What you return has to match the listing below line for line.

--- DATA BELOW ---

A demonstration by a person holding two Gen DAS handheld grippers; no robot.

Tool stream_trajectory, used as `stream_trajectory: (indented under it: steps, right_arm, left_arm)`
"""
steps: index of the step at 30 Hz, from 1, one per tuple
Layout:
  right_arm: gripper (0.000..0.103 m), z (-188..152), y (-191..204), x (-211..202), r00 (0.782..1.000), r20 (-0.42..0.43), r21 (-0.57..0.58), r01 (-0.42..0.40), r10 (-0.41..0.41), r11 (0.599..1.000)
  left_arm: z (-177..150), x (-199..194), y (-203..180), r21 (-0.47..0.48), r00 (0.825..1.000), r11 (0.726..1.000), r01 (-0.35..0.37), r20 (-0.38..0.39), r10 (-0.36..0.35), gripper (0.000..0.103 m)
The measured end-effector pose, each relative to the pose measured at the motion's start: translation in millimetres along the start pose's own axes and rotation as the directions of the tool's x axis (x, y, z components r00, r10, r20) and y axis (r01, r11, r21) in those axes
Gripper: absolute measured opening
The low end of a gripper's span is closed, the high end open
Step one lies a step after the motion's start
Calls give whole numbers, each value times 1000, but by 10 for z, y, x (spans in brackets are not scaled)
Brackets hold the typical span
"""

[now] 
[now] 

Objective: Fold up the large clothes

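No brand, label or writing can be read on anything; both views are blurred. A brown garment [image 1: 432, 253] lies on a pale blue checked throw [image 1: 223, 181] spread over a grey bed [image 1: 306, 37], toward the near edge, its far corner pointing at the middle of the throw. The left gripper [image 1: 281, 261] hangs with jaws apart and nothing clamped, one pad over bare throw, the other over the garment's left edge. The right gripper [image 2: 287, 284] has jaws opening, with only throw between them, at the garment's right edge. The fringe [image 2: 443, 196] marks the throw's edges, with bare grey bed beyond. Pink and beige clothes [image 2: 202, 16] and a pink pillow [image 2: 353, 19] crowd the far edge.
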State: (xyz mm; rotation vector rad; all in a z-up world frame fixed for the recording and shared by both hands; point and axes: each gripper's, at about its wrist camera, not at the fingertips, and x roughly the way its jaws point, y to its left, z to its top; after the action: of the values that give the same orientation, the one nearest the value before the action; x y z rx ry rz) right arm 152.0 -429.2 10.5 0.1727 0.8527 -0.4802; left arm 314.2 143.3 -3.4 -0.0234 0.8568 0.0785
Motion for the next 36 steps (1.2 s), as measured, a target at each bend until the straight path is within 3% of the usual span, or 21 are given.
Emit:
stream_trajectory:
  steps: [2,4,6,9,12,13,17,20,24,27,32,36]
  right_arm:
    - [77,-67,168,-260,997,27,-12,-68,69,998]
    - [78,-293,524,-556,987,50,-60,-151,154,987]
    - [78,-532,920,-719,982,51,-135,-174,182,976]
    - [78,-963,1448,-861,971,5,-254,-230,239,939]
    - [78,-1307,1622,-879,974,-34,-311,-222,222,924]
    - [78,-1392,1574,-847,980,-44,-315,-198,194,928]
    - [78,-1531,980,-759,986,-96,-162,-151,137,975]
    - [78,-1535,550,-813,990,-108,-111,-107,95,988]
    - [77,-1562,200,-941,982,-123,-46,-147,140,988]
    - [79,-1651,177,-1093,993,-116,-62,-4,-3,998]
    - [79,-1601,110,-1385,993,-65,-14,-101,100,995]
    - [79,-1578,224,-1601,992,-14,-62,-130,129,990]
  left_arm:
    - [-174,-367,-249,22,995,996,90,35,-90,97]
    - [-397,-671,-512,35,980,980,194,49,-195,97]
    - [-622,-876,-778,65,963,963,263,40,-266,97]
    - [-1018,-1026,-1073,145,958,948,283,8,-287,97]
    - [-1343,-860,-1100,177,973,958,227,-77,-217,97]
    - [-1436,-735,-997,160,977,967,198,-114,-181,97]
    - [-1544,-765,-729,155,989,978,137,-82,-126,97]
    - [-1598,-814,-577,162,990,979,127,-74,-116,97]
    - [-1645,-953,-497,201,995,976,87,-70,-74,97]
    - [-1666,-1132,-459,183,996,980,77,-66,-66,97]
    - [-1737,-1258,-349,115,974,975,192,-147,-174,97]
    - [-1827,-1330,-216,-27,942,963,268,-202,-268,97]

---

• [EXPECTED OUTPUT]
A demonstration by a person holding two Gen DAS handheld grippers; no robot.

Tool stream_trajectory, used as `stream_trajectory: (indented under it: steps, right_arm, left_arm)`
"""
steps: index of the step at 30 Hz, from 1, one per tuple
Layout:
  right_arm: gripper (0.000..0.103 m), z (-188..152), y (-191..204), x (-211..202), r00 (0.782..1.000), r20 (-0.42..0.43), r21 (-0.57..0.58), r01 (-0.42..0.40), r10 (-0.41..0.41), r11 (0.599..1.000)
  left_arm: z (-177..150), x (-199..194), y (-203..180), r21 (-0.47..0.48), r00 (0.825..1.000), r11 (0.726..1.000), r01 (-0.35..0.37), r20 (-0.38..0.39), r10 (-0.36..0.35), gripper (0.000..0.103 m)
The measured end-effector pose, each relative to the pose measured at the motion's start: translation in millimetres along the start pose's own axes and rotation as the directions of the tool's x axis (x, y, z components r00, r10, r20) and y axis (r01, r11, r21) in those axes
Gripper: absolute measured opening
The low end of a gripper's span is closed, the high end open
Step one lies a step after the motion's start
Calls give whole numbers, each value times 1000, but by 10 for z, y, x (spans in brackets are not scaled)
Brackets hold the typical span
"""

[now] 
[now] 

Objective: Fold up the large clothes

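No brand, label or writing can be read on anything; both views are blurred. A brown garment [image 1: 432, 253] lies on a pale blue checked throw [image 1: 223, 181] spread over a grey bed [image 1: 306, 37], toward the near edge, its far corner pointing at the middle of the throw. The left gripper [image 1: 281, 261] hangs with jaws apart and nothing clamped, one pad over bare throw, the other over the garment's left edge. The right gripper [image 2: 287, 284] has jaws opening, with only throw between them, at the garment's right edge. The fringe [image 2: 443, 196] marks the throw's edges, with bare grey bed beyond. Pink and beige clothes [image 2: 202, 16] and a pink pillow [image 2: 353, 19] crowd the far edge.
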State: (xyz mm; rotation vector rad; all in a z-up world frame fixed for the recording and shared by both hands; point and axes: each gripper's, at about its wrist camera, not at the fingertips, and x roughly the way its jaws point, y to its left, z to its top; after the action: of the values that give the same orientation, the one nearest the value before the action; x y z rx ry rz) right arm 152.0 -429.2 10.5 0.1727 0.8527 -0.4802; left arm 314.2 143.3 -3.4 -0.0234 0.8568 0.0785
Motion for the next 36 steps (1.2 s), as measured, a target at each bend until the straight path is within 3% of the usual span, or 21 are given.
Emit:
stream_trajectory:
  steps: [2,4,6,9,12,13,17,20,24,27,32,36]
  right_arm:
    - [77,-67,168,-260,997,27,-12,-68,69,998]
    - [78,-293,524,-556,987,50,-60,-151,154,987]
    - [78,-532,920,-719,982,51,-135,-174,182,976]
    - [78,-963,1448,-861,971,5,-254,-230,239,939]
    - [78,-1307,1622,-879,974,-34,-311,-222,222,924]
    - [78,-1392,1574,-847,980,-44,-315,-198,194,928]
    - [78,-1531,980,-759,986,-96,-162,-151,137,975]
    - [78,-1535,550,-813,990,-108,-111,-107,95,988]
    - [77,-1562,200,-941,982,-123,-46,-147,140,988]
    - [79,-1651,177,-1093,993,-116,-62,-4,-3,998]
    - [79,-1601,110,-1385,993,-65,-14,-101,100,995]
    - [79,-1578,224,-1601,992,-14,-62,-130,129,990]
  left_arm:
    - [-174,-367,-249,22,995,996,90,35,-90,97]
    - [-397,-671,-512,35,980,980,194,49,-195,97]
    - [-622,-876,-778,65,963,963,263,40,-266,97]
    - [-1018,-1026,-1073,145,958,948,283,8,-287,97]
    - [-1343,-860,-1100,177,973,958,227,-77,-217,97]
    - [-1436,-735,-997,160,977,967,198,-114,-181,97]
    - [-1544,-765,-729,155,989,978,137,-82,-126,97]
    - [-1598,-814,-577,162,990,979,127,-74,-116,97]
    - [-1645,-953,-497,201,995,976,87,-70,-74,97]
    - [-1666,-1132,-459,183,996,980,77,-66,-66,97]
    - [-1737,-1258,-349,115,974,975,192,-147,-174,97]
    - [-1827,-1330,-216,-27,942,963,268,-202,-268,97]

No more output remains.